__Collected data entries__

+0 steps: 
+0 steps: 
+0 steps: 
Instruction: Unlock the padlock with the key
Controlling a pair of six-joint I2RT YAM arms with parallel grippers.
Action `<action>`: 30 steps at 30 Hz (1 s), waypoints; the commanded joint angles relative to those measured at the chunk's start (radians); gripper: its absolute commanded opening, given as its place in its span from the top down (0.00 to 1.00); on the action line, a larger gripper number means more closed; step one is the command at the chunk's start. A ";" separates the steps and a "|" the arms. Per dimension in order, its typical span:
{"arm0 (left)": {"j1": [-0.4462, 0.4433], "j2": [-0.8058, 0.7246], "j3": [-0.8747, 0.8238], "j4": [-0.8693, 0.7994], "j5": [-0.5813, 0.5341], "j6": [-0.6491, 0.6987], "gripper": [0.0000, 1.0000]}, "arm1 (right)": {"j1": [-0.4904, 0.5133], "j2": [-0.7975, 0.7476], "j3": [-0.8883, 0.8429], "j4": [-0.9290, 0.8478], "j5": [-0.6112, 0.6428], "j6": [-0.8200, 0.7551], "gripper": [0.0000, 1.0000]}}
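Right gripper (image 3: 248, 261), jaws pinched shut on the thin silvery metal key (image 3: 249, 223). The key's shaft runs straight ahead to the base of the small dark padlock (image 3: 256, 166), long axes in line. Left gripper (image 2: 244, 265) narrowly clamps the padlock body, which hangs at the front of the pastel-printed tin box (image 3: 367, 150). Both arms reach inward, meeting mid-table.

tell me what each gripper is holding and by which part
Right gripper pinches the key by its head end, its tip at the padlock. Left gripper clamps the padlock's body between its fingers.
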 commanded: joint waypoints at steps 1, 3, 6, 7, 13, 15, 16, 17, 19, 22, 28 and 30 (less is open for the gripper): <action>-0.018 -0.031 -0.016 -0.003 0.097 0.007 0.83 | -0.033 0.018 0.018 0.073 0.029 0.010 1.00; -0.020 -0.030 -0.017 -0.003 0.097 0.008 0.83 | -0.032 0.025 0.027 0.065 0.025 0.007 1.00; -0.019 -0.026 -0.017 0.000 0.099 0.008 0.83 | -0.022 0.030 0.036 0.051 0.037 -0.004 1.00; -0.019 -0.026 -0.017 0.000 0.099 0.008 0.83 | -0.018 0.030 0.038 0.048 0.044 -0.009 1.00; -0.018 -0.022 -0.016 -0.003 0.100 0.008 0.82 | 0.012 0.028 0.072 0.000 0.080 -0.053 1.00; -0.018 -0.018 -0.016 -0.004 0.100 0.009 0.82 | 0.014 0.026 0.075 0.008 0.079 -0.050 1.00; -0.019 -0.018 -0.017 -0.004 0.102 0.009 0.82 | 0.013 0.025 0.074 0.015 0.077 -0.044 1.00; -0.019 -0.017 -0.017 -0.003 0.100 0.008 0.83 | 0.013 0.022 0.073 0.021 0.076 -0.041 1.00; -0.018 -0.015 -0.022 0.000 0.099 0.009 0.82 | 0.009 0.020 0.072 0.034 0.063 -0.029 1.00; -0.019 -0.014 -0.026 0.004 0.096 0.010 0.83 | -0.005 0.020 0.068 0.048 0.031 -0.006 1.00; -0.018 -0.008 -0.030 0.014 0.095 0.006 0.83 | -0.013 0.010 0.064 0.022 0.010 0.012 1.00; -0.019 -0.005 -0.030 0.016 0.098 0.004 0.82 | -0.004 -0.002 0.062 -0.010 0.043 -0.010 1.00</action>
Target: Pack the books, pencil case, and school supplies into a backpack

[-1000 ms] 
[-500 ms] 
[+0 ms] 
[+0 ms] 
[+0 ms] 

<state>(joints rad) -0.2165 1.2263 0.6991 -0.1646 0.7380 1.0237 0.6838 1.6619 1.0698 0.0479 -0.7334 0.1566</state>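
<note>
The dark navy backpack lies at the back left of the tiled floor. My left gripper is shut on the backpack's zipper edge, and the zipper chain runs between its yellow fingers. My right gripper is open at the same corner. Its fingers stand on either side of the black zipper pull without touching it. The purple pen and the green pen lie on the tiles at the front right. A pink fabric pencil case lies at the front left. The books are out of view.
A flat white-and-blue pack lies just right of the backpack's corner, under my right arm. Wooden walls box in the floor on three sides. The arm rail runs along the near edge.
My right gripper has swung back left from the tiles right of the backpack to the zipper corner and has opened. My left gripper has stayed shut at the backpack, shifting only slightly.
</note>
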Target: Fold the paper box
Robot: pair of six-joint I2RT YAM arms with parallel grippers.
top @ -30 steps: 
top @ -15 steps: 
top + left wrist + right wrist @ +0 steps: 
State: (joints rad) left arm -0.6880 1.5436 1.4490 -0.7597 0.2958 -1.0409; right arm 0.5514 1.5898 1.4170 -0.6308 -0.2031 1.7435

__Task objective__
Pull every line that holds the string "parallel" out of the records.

__Solution for this exercise__
Controlling a pair of six-joint I2RT YAM arms with parallel grippers.
Robot: pair of six-joint I2RT YAM arms with parallel grippers.

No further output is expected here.